CHICAGO, September 16, 2008 4:30 PM

Given the unprecedented turmoil in our industries, we want to help our clients digest the information that's currently being reported.

For our investment clients, we do not operate in the businesses that have caused the credit crisis and other turmoil in the financial markets. Although we do have some inventory position exposure to Lehman Brothers, we have selectively eliminated positions and marked remaining positions appropriately. We believe our remaining exposure to be immaterial.

For our insurance clients, we know that many of you are customers of AIG and are waiting to hear how they will weather their current challenges. We are currently monitoring the situation and are receiving regular communications from AIG, so that we can keep you up to date on the situation.

In the best scenario, AIG will get the funding they need to resolve their short term liquidity issues. If that happens we will continue to monitor their performance and advise our clients of any areas of concern.

If AIG does not get the funding, it is possible that they may need to file for bankruptcy. Mesirow Financial has been through this sort of situation with other carriers and we will work with you to restructure your program as needed.

AIG's AM Best rating was downgraded to A with a negative outlook. This is still a rating level that is generally acceptable in the insurance industry and above our minimum threshold of A-7. AIG's S&P rating was also downgraded to A-. If you have requirements by lenders of greater than A-, you may have to consider replacement of AIG or negotiating more relaxed standards with your lender.

We encourage you to contact your Mesirow Financial representative if you have concerns.

Following are some talking points provided to us by AIG Commercial Insurance today:

  • Our parent company, AIG, continues to work with regulators, the federal government and the financial markets to resolve its short term liquidity issues.
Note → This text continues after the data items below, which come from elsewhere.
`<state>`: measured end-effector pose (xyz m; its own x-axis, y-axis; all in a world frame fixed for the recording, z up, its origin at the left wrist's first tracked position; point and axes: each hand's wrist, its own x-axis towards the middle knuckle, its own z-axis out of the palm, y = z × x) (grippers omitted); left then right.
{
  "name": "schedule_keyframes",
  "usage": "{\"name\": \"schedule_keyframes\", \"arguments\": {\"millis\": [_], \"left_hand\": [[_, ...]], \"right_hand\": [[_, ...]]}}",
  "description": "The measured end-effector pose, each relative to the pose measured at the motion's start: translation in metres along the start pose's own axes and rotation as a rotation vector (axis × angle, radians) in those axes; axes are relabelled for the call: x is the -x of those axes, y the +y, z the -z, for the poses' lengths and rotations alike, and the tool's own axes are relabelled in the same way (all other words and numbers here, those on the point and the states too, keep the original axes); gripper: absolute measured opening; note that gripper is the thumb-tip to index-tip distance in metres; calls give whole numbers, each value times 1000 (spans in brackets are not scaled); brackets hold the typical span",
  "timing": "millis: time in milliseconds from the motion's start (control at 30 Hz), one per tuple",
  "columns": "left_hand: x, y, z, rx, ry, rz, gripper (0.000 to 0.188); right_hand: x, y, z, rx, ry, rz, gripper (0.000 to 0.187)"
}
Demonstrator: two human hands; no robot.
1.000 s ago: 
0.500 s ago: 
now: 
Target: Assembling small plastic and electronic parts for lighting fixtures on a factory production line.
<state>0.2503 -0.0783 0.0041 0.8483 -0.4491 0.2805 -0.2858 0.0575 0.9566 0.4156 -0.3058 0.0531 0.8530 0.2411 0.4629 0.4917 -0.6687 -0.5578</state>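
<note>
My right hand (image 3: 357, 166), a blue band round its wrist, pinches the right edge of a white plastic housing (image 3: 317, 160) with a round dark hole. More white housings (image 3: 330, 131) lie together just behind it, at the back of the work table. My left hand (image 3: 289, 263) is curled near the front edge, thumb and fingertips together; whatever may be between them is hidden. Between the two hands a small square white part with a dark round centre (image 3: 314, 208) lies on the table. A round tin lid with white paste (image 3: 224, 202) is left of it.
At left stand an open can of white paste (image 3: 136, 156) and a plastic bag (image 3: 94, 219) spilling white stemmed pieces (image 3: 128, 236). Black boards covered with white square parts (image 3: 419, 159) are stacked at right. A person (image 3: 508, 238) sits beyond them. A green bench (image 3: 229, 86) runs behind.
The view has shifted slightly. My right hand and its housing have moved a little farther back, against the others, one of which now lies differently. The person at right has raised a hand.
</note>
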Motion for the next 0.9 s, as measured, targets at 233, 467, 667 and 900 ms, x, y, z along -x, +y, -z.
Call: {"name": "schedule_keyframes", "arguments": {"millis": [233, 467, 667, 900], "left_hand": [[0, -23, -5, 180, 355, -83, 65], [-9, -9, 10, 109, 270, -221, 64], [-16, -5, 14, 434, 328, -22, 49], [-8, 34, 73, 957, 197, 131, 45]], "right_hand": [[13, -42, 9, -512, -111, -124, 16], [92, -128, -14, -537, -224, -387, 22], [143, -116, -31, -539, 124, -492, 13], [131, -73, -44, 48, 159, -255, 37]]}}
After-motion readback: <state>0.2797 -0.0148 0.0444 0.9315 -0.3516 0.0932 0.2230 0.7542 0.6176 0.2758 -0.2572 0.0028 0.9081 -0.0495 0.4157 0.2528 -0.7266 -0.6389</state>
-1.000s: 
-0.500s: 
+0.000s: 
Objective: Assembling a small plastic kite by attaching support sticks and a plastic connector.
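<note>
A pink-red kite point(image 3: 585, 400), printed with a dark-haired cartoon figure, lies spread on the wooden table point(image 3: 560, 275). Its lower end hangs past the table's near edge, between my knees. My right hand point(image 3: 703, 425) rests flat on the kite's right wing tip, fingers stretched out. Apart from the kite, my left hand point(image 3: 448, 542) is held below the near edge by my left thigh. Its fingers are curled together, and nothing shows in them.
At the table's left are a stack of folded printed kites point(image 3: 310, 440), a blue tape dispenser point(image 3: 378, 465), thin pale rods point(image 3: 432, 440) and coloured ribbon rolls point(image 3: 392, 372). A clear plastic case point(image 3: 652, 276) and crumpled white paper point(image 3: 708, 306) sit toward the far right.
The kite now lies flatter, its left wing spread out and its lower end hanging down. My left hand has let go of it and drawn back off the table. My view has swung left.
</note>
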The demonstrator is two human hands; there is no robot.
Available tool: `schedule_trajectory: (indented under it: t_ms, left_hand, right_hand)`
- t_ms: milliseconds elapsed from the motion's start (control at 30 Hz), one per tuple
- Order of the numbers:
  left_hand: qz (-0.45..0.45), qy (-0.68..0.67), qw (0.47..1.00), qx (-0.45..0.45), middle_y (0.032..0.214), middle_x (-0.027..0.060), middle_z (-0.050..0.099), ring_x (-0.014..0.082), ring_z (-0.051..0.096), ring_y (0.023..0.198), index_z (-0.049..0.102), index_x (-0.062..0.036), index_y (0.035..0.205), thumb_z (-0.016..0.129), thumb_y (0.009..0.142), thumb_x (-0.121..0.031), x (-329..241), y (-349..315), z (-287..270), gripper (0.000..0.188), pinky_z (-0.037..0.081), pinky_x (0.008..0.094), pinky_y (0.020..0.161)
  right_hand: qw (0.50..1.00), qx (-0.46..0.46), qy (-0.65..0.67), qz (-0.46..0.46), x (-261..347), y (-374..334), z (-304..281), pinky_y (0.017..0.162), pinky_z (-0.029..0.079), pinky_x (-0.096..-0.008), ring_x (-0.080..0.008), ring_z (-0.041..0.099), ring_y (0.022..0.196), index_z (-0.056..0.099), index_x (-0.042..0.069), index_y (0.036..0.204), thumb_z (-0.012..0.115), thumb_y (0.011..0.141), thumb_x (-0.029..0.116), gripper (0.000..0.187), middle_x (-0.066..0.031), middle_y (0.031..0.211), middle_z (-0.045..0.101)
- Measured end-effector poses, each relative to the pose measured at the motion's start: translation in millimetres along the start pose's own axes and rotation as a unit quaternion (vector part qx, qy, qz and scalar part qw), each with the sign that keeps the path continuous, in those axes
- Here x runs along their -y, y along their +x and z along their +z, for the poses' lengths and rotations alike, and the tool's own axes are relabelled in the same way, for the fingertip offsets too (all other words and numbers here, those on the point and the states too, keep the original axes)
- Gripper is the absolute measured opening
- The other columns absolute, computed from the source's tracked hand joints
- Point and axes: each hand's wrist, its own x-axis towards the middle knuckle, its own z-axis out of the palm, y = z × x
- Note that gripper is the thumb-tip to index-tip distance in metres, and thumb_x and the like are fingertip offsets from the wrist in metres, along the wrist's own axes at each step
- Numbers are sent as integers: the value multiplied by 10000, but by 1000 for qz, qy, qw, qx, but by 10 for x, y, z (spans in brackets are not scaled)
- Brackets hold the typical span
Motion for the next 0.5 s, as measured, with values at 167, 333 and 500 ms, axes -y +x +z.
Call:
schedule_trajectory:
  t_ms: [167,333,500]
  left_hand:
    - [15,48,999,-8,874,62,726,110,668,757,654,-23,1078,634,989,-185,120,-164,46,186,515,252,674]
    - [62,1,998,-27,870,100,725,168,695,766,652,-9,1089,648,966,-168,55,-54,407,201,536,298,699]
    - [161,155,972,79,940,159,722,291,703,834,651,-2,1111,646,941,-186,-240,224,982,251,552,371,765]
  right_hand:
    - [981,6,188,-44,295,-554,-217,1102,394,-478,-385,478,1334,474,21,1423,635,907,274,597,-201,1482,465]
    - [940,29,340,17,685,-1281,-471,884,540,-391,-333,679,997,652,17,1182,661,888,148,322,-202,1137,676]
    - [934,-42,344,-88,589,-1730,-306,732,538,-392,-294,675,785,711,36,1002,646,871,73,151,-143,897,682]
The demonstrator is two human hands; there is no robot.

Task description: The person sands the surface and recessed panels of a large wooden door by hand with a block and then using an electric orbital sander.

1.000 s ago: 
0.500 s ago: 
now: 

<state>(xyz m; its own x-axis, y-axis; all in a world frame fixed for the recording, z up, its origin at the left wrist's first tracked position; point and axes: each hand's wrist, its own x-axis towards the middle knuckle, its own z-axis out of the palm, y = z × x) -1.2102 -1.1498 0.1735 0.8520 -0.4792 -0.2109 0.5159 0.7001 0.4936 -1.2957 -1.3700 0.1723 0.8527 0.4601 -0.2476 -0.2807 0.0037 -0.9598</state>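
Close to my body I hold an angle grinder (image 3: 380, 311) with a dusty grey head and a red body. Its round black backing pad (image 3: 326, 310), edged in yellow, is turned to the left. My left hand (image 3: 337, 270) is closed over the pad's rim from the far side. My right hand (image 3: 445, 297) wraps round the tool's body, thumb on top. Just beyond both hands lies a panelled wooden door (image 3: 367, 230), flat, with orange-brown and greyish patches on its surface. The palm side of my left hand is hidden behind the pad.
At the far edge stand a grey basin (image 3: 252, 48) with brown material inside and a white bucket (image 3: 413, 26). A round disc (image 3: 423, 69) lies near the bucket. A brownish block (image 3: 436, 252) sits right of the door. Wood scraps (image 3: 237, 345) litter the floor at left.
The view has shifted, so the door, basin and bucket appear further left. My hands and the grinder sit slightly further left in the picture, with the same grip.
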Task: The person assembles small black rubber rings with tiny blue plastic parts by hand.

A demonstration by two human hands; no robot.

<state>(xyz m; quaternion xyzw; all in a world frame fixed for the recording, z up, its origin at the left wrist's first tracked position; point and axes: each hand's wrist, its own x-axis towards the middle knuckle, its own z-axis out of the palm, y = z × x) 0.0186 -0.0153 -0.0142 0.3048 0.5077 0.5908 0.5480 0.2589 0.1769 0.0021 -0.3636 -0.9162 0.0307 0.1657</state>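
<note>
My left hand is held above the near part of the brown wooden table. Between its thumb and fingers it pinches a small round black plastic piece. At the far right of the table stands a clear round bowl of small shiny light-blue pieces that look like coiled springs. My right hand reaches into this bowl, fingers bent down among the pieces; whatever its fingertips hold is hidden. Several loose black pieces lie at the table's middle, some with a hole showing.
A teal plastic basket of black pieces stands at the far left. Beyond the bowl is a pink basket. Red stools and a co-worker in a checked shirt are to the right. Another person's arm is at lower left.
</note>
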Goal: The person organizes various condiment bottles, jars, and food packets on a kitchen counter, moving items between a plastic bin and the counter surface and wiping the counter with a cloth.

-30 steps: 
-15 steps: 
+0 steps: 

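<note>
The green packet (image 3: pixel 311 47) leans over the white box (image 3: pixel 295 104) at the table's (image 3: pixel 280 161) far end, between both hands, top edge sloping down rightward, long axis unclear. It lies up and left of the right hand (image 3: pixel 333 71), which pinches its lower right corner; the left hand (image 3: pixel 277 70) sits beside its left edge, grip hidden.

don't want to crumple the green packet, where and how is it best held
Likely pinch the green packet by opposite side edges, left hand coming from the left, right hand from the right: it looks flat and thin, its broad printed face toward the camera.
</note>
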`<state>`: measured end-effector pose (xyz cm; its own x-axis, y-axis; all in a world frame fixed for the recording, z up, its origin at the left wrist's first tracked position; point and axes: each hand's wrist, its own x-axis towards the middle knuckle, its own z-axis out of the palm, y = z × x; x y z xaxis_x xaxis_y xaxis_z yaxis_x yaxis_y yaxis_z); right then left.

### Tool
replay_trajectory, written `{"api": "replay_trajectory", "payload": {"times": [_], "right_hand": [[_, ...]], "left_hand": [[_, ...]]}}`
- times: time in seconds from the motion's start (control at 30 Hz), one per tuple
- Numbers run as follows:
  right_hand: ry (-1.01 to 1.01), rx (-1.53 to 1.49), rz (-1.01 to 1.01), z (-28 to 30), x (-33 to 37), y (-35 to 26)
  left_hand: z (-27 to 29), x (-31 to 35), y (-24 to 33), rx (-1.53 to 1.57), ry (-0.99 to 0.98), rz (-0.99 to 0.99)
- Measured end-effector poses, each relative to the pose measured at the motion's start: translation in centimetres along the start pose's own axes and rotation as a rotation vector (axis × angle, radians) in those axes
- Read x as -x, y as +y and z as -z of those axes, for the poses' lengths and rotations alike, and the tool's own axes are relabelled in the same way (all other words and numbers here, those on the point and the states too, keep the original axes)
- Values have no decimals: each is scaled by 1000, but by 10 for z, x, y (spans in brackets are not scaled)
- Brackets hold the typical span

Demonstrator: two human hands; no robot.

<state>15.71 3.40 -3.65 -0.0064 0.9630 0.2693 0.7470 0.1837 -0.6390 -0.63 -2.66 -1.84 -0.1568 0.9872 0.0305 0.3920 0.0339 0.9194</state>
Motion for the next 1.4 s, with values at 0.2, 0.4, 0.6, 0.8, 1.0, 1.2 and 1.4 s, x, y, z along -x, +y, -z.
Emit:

AIG Commercial Insurance's (AIGCI) capital position has not diminished as a result of its parent's financial position.
  • AIGCI has not loaned money or pledged assets to its parent.
  • AIGCI's capital position will remain intact and available to underwrite policies and pay policyholder claims even if its parent files for bankruptcy.
  • AIGCI's ratings have declined as a result of its parent's financial position, but still remain excellent and higher than many commercial insurance companies.
  • AIGCI companies, which include the Lexington Insurance Company, National Union and American Home Assurance Company, remains well-capitalized with statutory surplus of $26.7 billion and invested assets exceeding $70 billion.
  • AIGCI's capital is protected by regulators, ensuring that policyholders' interests are paramount.
  • AIGCI has ample resources to underwrite business and to pay the claims of our policyholders. We continue to pay $73 million in claims every single day.
  • AIGCI's statutory surplus has grown over 50% since 2005 to $26.7 billion, exceeding the total shareholders' equity of all domestic commercial insurance holding companies.
  • AIGCI's Net Written Premium to Surplus Ratio, a key indicator of the amount of leverage of a property casualty organization is <1.0 with total NWP of $12.7 billion in the first half of 2008 compared to policy holder surplus of $26.7 billion.